After all, he is the whiz-kid who has helmed gems like Gangster, Barfi!, Jagga Jasoos and Ludo in the last two decades, and a filmmaker’s true caliber is known by his best work and not by a few creative mishaps that have valid but undisclosable reasons for them being so (like Kites and Tumsa Nahin Dekha). Anurag began with the gripping Kucch To Hai (which he co-directed) and Murder, followed by the unique Life In A…Metro.

But what I experienced in the movie hall was sheer magic in the way it unfolded. Stories of normal people eking out lives, apparently but not always of their own choices, from school-going teenagers to 70-plus human beings, all intertwined in a remarkably seamless way.

Shibani (Neena Gupta) and Parimal (Anupam Kher) were keen on marrying each other when in college, but things went South for “organic” reasons. Shibani married a chauvinistic man (Saswata Chatterjee) who never gave her space or freedom, and in time, she quashed all her desires and dreams and settled for domesticity.
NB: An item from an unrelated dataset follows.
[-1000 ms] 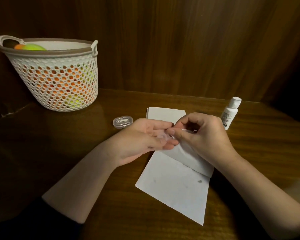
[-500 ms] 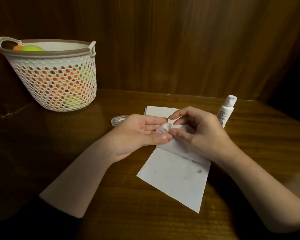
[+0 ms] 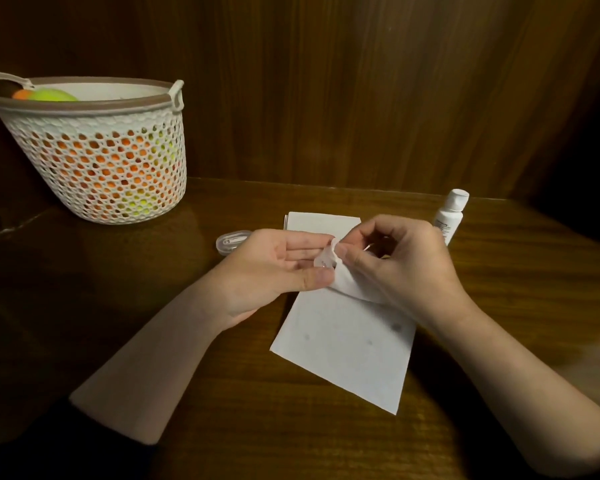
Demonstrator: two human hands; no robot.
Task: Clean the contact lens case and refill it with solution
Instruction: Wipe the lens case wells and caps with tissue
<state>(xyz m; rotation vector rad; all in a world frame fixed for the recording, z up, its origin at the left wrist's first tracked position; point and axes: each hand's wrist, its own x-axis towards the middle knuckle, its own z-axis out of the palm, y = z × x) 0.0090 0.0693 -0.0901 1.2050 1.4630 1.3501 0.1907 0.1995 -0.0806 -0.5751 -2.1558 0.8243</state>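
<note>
Two hands, left (image 3: pixel 274 268) and right (image 3: pixel 400 268), one tissue (image 3: pixel 347 341), one bottle (image 3: pixel 450 216), one basket (image 3: pixel 94 174)

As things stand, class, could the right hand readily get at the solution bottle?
Probably yes, once freed. The solution bottle stands upright just beyond the right hand with nothing between them, but that hand is pinching the tissue against the lens case held in the left hand.

Hands meeting over a sheet of paper at the middle of the table.

The left hand (image 3: pixel 274 268) and right hand (image 3: pixel 399 268) meet above the paper's (image 3: pixel 347 351) far half, a small case piece (image 3: pixel 324 259) between them. A lid (image 3: pixel 232 240) lies just left of the paper's far end, behind the left hand; a bottle (image 3: pixel 450 216) stands behind the right hand. A basket (image 3: pixel 97 157) sits far left on the table (image 3: pixel 84 306), against the wall (image 3: pixel 361 91).
</note>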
Their daughter, Kajol (Konkona Sen Sharma) is a hot-headed and volatile soul and has wed Monty (Pankaj Tripathi), who after a few years of marital boredom, wishes to stray (within limits, as he claims!) on “Linger”, the film’s counterpart of Tinder. Eventually, the unexpected happens and Kajol leaves him, but what happens next with them?

Her sister, Chumki (Sara Ali Khan) is the epitome of CONFUSION! She is now in a corporate job (after attempts at two other professions) and is engaged to her colleague. Kajol-Monty’s daughter (Ahana) is on the fringes of adulthood and in classical ‘today’ fashion, is unable to fathom whether she is ‘straight’ or ‘gay’!

On the other side (the film straddles Kolkata, Delhi, Mumbai and Bangalore) is a blogger, a devil-may-care young man, Parth (Aditya Roy Kapur), who encounters Chumki when she strays into his home in a drunken state and they soon develop an easy friendship. Parth is also friends with Shruti (Fatima Sana Shaikh) and budding musician Akash (Ali Fazal), who are married but financially not comfortable. They have a long-distance marriage finally and Shruti is tempted by her friendship with a colleague who is a single father.

A college union reignites the Shibani-Parimal friendship, and Parimal even invites her home to pretend to be an obnoxious ‘stepmother’ and somehow make his widowed daughter-in-law (Darshana Banik) leave home and carve her own life after she has lost her husband (Parimal’s son) along with Parimal’s wife in an accident. She does not wish to get on with her life, though her college friend is in love with her and wants to marry her.

Most of these characters and their traits, trials, joys and tribulations and the tremors in their relationships, tussles and changes in their beliefs, values and obsessions are introduced through a wonderfully interspersed musical series of songs that are beautifully written, composed and filmed, through a band (comprising Pritam. Papon and Raghav Chaitanya) that keeps playing everywhere from rooftops to roads and wherever) with added portions lip-synched by almost every lead character. And in that sense, to an elevated level, this film is a sequel in spirit to Life in a…Metro.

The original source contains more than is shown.